In the records that follow, find the line with "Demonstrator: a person"; from there, retype every line exactly through the line with "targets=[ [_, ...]", which also belongs to the answer.

(Records for this task)

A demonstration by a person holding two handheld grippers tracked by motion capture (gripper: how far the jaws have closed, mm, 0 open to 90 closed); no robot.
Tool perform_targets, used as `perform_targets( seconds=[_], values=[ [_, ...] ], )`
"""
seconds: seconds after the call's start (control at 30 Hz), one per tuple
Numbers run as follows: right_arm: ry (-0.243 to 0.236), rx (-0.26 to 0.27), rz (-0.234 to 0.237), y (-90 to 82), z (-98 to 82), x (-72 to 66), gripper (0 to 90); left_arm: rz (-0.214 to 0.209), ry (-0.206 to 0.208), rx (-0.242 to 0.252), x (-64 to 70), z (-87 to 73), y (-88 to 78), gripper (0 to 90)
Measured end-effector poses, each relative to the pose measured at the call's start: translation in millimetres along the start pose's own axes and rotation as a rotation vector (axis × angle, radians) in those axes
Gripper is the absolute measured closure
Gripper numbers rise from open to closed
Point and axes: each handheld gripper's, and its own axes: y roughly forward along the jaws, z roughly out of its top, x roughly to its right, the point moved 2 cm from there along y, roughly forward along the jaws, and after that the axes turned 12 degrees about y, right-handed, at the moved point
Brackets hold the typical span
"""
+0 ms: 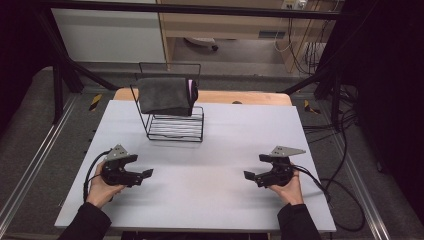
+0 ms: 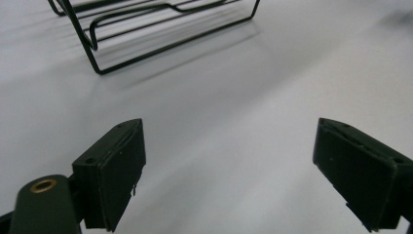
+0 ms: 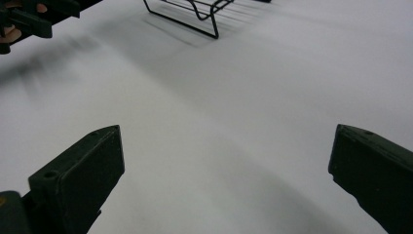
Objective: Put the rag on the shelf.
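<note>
Both grippers sit low over the table [image 1: 210, 200], nothing held. Left gripper [image 1: 145, 174]: jaws spread wide, bare tabletop between them. Right gripper [image 1: 248, 176]: jaws likewise spread wide, nothing between them. In the left gripper view the base of the rack [image 2: 160, 29] lies ahead of my jaws and a little toward the left jaw, well apart from the tips; in the right gripper view it sits far ahead, up and left of centre, with my other gripper off past the left jaw. The cloth [image 1: 164, 95] hangs draped over the rack's upper bar, well ahead of both jaw pairs and above the level they rest at; something pinkish shows at its right edge, too small to identify. Judgement: this is the start position, the approach to the cloth not yet begun. The next move calls for lifting one gripper and carrying it forward to the hanging edge, jaws kept spread until the fabric lies between them, clear of the wire. Count: two grippers, one rack, one cloth, one table.
</note>
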Motion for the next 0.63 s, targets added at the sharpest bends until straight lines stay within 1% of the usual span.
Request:
perform_targets(
  seconds=[0.2, 0.27, 0.37, 0.5, 0.63],
  values=[
    [0.022, -0.010, -0.009, -9.7, -18.4, 11.7, 0.7, -0.002, 0.005, -0.006, 0.3, -10.9, -2.7, 12.2],
    [0.018, -0.017, -0.016, -12.2, -22.5, 13.7, 0.8, -0.009, -0.003, -0.010, 0.9, -13.9, -2.6, 12.2],
    [0.014, -0.021, -0.021, -14.8, -25.5, 15.4, 0.7, -0.001, 0.001, -0.013, 2.1, -16.9, -3.3, 12.2],
    [0.021, -0.005, -0.016, -18.5, -27.4, 17.3, 0.7, 0.000, -0.002, -0.007, 2.2, -19.0, -4.4, 12.1],
    [0.028, -0.014, -0.022, -19.2, -30.3, 17.5, 0.7, -0.001, 0.007, -0.017, 1.9, -21.2, -4.1, 11.9]
  ],
)
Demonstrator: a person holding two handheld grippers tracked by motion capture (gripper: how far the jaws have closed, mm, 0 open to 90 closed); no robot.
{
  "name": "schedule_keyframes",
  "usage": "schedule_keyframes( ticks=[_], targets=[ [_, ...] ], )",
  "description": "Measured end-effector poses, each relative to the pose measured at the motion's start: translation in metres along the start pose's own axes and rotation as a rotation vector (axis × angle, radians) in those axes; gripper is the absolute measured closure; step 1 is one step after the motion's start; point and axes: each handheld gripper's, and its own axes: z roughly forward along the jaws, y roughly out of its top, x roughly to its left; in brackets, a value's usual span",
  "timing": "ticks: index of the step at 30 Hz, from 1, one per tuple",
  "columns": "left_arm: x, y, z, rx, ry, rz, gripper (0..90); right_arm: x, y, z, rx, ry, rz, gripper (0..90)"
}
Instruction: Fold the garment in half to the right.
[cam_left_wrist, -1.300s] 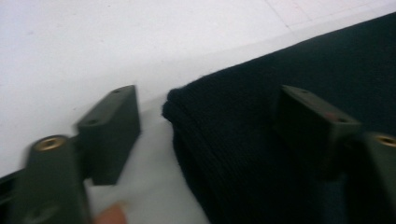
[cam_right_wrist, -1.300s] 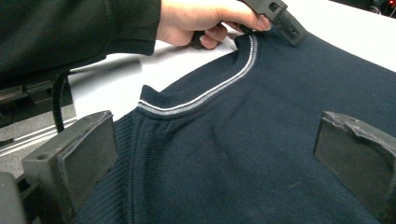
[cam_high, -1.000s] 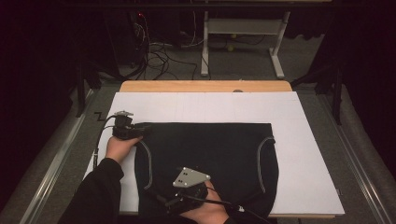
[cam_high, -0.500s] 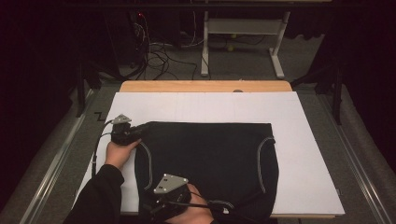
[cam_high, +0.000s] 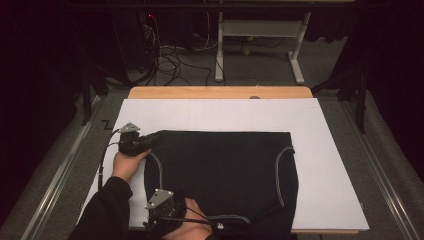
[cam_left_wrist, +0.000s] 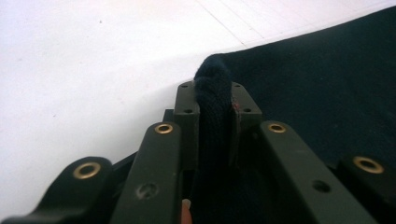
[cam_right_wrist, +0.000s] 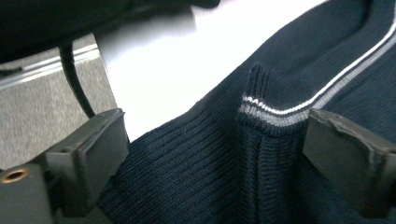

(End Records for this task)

### Task answer:
Demonstrator: a person holding two handheld grippers tracked by motion capture (gripper: how far the jaws have closed, mm, 0 open to 90 closed); no robot.
{
  "name": "schedule_keyframes",
  "usage": "schedule_keyframes( ticks=[_], targets=[ [_, ...] ], )",

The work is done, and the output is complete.